3. His Style. Ruskin himself often deplored the fact that people read him more for his style than for his creed. His views, which he argued with power and sincerity, must in time give way to others; many of them are now self-evident, so rapid sometimes is the progress of the human intellect; but his prose style, an art as delicate and beautiful as any of those he spent his life in supporting, will long remain a delectable study. For its like we must return to the prose of Milton and Clarendon, and refine and sweeten the manner of these early masters to reproduce the effect that Ruskin achieves. In its less ornate passages Ruskin’s diction is marked by a sweet and unforced simplicity; but his pages abound in purple passages, which are marked by sentences of immense length, carefully punctuated, by a gorgeous march of image and epithet, and by a sumptuous rhythm that sometimes grows into actual blank verse capable of scansion. In his later books Ruskin to a certain extent eschewed his grandiose manner, and wrote the language of the Bible, modernized and made supple; but to the very end he was always able to rise to the lyrical mood and fill a page with a strong and sonorous sentence.

The paragraph given below, it will be noticed, is one sentence. Observe the minute care given to the punctuation, the aptness of epithet, and the rhythm, which in several places is so regular that the matter can be scanned like poetry.

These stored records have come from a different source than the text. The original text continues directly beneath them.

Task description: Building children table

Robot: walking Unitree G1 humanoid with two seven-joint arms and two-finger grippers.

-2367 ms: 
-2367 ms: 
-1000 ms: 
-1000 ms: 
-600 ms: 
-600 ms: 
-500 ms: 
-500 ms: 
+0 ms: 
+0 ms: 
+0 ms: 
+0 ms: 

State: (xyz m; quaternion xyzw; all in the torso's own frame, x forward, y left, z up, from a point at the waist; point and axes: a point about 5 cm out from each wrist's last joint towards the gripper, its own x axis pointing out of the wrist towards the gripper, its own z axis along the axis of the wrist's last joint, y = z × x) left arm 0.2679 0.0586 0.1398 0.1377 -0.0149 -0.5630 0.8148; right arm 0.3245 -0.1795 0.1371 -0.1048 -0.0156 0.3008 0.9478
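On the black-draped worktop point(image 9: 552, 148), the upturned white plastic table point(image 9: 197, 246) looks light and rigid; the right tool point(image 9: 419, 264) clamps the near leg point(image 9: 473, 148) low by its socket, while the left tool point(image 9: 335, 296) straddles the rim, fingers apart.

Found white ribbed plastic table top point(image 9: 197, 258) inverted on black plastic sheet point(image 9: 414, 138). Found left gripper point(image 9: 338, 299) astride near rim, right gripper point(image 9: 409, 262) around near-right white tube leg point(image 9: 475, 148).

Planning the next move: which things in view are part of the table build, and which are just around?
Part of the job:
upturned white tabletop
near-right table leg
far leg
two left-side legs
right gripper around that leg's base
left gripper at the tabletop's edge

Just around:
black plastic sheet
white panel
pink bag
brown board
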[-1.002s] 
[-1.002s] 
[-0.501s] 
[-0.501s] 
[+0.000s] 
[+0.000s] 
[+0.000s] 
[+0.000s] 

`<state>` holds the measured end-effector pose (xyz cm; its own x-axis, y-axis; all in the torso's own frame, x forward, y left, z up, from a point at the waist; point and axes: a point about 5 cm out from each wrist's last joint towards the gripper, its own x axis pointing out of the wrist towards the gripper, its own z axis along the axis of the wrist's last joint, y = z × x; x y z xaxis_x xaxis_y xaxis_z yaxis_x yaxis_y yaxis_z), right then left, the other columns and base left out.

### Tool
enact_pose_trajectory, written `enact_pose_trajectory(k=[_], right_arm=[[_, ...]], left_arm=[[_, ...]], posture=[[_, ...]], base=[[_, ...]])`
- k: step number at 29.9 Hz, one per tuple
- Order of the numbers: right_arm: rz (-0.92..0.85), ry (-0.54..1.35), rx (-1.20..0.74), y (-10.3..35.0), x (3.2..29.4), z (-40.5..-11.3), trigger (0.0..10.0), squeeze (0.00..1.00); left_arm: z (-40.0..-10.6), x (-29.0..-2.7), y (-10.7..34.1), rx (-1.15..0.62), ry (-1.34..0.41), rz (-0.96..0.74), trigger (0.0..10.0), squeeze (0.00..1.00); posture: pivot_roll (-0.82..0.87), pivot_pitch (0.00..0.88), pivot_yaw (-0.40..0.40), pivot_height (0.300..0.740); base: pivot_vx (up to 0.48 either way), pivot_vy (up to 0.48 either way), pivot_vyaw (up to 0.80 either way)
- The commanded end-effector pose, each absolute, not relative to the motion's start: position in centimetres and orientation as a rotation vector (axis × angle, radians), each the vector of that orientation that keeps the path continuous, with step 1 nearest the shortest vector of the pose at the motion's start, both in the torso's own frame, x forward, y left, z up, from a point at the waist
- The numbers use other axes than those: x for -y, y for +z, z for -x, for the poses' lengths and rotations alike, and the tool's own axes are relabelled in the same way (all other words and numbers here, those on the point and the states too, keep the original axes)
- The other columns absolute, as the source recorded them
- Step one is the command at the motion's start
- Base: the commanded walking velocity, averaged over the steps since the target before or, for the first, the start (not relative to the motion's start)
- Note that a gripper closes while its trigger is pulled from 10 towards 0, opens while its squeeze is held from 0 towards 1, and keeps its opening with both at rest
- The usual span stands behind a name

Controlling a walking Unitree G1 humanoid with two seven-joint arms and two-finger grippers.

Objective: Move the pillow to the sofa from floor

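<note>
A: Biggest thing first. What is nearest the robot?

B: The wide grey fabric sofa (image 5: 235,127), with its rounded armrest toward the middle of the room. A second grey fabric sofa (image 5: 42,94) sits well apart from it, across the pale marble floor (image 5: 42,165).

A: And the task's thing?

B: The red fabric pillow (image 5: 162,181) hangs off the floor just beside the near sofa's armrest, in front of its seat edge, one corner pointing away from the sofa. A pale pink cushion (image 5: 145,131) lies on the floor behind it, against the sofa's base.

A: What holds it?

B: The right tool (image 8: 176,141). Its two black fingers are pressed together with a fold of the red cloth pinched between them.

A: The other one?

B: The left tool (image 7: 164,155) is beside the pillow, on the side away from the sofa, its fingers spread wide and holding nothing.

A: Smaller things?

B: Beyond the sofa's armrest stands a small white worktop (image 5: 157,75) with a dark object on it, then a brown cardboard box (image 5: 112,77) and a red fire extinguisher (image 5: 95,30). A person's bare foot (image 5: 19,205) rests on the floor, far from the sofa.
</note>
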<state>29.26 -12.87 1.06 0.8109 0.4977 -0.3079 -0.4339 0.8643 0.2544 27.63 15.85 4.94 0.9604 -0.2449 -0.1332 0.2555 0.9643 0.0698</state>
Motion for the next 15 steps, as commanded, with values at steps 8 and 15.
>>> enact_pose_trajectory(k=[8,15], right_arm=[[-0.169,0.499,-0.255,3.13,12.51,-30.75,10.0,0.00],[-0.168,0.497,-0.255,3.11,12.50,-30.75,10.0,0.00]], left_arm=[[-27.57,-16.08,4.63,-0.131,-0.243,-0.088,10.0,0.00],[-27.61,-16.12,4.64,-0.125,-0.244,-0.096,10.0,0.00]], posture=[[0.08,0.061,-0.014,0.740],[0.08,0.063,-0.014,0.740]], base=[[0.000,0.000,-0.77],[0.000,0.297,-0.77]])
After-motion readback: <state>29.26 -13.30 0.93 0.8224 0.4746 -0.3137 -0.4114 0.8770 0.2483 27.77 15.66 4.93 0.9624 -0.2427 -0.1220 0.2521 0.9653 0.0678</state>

Then let us pass farther towards the north, until we see the orient colours change gradually into a vast belt of rainy green, where the pastures of Switzerland, and poplar valleys of France, and dark forests of the Danube and Carpathians stretch from the mouths of the Loire to those of the Volga, seen through clefts in gray swirls of rain-cloud and flaky veils of the mist of the brooks, spreading low along the pasture lands: and then, farther north still, to see the earth heave into mighty masses of leaden rock and heathy moor, bordering with a broad waste of gloomy purple that belt of field and wood, and splintering into irregular and grisly islands amidst the northern seas, beaten by storm, and chilled by ice-drift, and tormented by furious pulses of contending tide, until the roots of the last forests fall from among the hill ravines, and the hunger of the north wind bites their peaks into barrenness; and, at last, the wall of ice, durable like iron, sets, deathlike, its white teeth against us out of the polar twilight.